Ballet mécanique

Un film de Fernand Léger

 1924  Animation  14 mn  Noir & Blanc  16 mm, Dvd  Mode de production : Cinéma

 Musique : Antheil George  Image : Murphy Dudley

 Distribution : Kiki de Montparnasse, Katherine Murphy

Distributeur :
Cinédoc (18 rue Montmartre, 75001 Paris, tél : 01 42 33 10 64, fax : 01 42 33 63 35, mail : cinedoc@wanadoo.fr)
Distributeur institutionnel :
ADAV (41 rue des Envierges, 75020 Paris, Tél : 01 43 49 10 02, Fax : 01 43 49 25 70, @ : contact@adav-assoc.com)

Reprenant à son compte la célèbre phrase de Marinetti : «une automobile de course est plus belle que la victoire de Samothrace», Fernand Léger succombe à la fascination pour les objets manufacturés et participe au fantasme d’un Eden technique où règne harmonie entre homme et machine. En ce début de 20ème siècle, «le beau est partout» et l’art dit moderne doit pouvoir rivaliser avec la technologie de l’aviation.

« Le Ballet mécanique date de l’époque où les architectes ont parlé de la civilisation machiniste. Il y a dans cette époque un nouveau réalisme que j’ai personnellement utilisé dans mes tableaux et dans ce film. Ce film est surtout la preuve que les machines et les fragments, que les objets usuels fabriqués sont possibles et plastiques. Contraster les objets, des passages lents et rapides, des repos, des intensités, tout le film est construit là-dessus.

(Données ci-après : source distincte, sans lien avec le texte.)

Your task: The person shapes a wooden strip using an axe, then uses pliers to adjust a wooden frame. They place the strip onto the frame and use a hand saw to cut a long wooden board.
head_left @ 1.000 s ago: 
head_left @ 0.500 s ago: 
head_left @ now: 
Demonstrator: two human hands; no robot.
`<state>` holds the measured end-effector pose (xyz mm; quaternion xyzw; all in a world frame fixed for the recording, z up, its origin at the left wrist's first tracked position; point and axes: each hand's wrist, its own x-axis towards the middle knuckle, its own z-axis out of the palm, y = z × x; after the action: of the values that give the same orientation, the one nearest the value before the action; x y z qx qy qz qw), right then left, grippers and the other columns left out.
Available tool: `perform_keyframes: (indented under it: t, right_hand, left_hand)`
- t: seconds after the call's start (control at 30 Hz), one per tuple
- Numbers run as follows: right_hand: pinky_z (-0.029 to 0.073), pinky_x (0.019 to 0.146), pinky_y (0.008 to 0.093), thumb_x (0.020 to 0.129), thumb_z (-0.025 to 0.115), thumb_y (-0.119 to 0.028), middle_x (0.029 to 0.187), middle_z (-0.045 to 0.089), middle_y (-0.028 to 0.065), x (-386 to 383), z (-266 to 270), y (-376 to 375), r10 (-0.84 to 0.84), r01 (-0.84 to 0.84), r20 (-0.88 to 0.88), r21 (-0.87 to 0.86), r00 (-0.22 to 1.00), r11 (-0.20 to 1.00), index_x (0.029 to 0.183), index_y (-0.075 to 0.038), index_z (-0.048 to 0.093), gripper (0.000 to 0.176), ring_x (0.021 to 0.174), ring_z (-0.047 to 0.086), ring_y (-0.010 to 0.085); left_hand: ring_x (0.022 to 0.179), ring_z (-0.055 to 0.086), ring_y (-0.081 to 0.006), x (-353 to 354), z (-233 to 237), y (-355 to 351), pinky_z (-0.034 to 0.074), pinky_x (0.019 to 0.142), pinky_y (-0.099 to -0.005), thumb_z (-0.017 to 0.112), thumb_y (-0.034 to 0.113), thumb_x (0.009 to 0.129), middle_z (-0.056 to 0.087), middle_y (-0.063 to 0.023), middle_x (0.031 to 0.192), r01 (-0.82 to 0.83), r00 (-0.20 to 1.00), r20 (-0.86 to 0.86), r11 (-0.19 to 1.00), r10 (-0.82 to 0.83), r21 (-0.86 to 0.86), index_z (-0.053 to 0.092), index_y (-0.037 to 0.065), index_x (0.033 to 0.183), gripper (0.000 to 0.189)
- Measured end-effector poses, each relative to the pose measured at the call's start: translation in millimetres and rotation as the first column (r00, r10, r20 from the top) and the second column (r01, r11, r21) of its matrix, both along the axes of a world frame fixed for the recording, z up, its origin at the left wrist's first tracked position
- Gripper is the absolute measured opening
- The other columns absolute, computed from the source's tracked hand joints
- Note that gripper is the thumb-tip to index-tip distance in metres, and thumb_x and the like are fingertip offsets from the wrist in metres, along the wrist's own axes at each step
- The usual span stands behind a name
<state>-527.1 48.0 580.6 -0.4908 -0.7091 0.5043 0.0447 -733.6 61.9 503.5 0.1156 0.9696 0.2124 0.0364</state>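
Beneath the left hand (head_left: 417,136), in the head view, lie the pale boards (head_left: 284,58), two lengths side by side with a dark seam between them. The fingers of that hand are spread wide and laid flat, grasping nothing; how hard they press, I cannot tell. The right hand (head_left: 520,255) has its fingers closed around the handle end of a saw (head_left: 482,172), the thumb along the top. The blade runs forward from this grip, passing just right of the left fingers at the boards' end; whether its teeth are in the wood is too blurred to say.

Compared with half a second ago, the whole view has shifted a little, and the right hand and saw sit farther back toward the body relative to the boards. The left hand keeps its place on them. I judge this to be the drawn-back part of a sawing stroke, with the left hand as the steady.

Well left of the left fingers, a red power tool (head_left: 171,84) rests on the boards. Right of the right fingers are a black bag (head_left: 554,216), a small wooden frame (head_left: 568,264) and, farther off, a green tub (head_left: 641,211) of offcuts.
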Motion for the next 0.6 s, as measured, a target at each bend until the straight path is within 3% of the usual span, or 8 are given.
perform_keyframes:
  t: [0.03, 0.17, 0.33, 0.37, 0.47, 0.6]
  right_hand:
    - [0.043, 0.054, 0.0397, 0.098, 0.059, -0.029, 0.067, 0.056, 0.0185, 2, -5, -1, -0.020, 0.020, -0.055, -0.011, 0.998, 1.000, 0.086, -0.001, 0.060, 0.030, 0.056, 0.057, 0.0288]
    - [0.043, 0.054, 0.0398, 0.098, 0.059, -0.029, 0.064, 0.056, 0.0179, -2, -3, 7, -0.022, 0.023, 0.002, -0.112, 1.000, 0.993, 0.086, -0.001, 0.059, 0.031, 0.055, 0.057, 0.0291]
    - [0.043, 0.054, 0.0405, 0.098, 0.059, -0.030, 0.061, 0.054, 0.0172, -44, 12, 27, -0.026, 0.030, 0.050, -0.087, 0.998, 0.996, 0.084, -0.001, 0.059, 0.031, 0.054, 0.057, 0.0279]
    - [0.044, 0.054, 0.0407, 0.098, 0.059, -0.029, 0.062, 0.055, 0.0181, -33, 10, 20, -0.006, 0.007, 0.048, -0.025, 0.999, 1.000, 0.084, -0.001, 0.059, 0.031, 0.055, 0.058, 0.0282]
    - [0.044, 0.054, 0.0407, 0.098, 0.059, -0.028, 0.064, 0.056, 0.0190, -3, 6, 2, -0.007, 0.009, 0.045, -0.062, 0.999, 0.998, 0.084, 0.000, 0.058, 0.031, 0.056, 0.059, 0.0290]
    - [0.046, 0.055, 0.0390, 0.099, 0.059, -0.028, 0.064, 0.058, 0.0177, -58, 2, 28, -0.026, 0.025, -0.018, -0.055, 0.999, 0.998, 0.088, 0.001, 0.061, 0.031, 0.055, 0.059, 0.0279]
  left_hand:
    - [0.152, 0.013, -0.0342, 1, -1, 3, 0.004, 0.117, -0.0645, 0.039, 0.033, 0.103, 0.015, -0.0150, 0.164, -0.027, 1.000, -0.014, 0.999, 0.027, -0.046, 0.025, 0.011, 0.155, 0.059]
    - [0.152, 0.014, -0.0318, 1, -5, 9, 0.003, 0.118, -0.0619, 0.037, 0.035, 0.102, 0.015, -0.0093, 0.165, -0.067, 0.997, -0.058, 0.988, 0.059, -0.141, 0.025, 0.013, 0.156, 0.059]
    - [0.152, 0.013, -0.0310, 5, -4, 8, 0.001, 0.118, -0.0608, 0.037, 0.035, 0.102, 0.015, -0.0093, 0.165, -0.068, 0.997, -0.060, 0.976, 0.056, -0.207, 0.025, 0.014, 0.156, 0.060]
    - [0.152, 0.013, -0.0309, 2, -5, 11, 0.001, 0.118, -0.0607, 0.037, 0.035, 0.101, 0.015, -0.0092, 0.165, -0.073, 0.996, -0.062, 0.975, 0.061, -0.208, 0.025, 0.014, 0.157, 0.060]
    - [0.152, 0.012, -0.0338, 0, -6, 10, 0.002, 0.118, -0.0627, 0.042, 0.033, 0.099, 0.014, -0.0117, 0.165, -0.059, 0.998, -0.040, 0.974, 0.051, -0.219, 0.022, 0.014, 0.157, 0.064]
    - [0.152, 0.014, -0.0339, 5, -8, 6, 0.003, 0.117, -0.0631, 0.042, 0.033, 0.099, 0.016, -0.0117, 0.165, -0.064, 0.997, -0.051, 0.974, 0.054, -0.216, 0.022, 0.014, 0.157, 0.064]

Le gros plan, qui est la seule invention cinématographique, je l’ai utilisé. Le fragment d’objet lui aussi m’a servi; en l’isolant on le personnalise. Tout ce travail m’a conduit à considérer l’événement d’objectivité comme une valeur très actuelle et nouvelle. »

« J’ai pensé que c’était l’objet négligé, mal mis en valeur qui était succeptible de remplacer le sujet. Partant de là, ces mêmes objets qui me servaient en peinture, je les ai transposés à l’écran, leur donnant une mobilité et un rythme très calculés pour que tout cela fasse un tout harmonieux. »

Fernand Léger, In Fonctions de la Peinture.

Il réalise ainsi le premier film sans scénario, et s’exclame : «l’erreur de la peinture c’est le sujet, l’erreur du cinéma c’est le scénario».